Operational management benefits from ‘out of the box,’ 360-degree views of performance. It allows a quick view of what’s happening across the entire team, as well as performance comparisons between agents doing the same job in different locations.

CCaaS also increases first time resolution rates. Given today’s more complex world of channel choice and customer expectation for low effort and rapid resolution, traditional call centres had to break free from the restriction of only being the home of voice engagement. CCaaS upgraded that capability, allowing them to seamlessly continue conversations with customers across online and offline channels.
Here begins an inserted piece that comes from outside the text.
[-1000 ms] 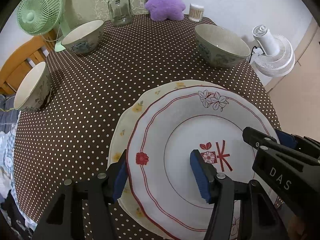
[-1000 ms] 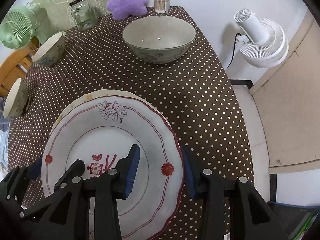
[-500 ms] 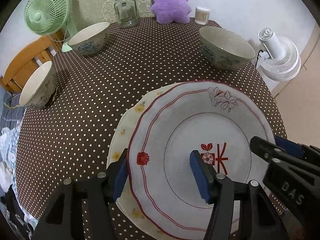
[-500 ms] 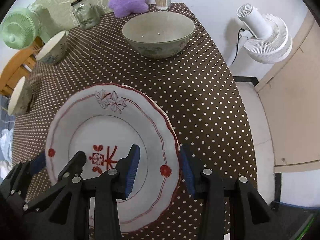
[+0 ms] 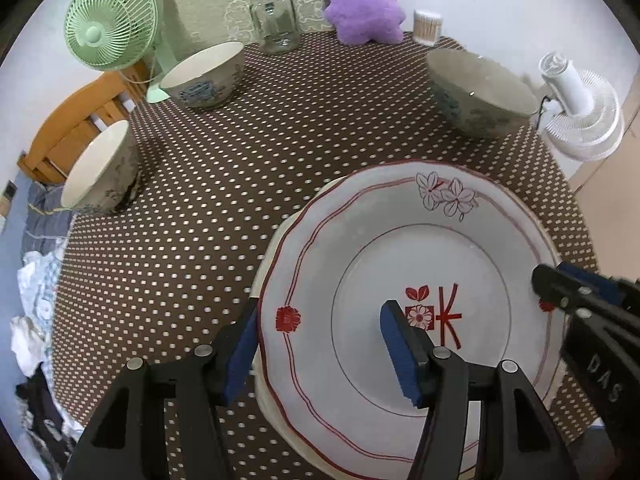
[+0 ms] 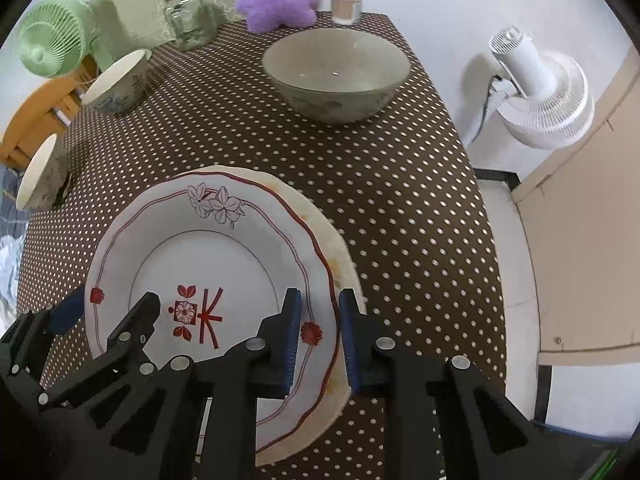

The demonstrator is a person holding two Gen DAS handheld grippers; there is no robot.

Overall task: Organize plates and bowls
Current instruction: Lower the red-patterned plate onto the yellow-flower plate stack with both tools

For example, how do we enable the transition from a service journey that starts in an app, support portal or TikTok shop into a voice call without the resolution path ending up as two disassociated conversations? Until recently, this was a recurrent issue in customer experience design.

For those with long memories, it’s a similar challenge that CTI (computer telephony integration) solved all those years ago: a form of automation still in use to provide basic personalisation in IVR queues. It’s all about carrying context across the divide and enabling continuity. 

A CCaaS ecosystem can recognise and track any customer digital footprint that originates online. Then send that data (behaviours/interactions) to an advisor desktop when needed. This enables the experience of an ongoing conversation even though it is now being hosted in the contact centre.

Meanwhile in the background, systems of record such as CRM (customer relationship management) and CDP (customer data platform) are updated.

CCaaS also helps service teams collaborate across organisational boundaries. Using video as a visual troubleshooting tool allows in-field support teams to reduce the number of expensive face-to-face visits. Instead, these sessions can be hosted in a local contact centre or home working environment. 

Less complex issues can also be resolved (partially/fully) remotely using bots trained in appropriate technical knowledge and maintenance processes.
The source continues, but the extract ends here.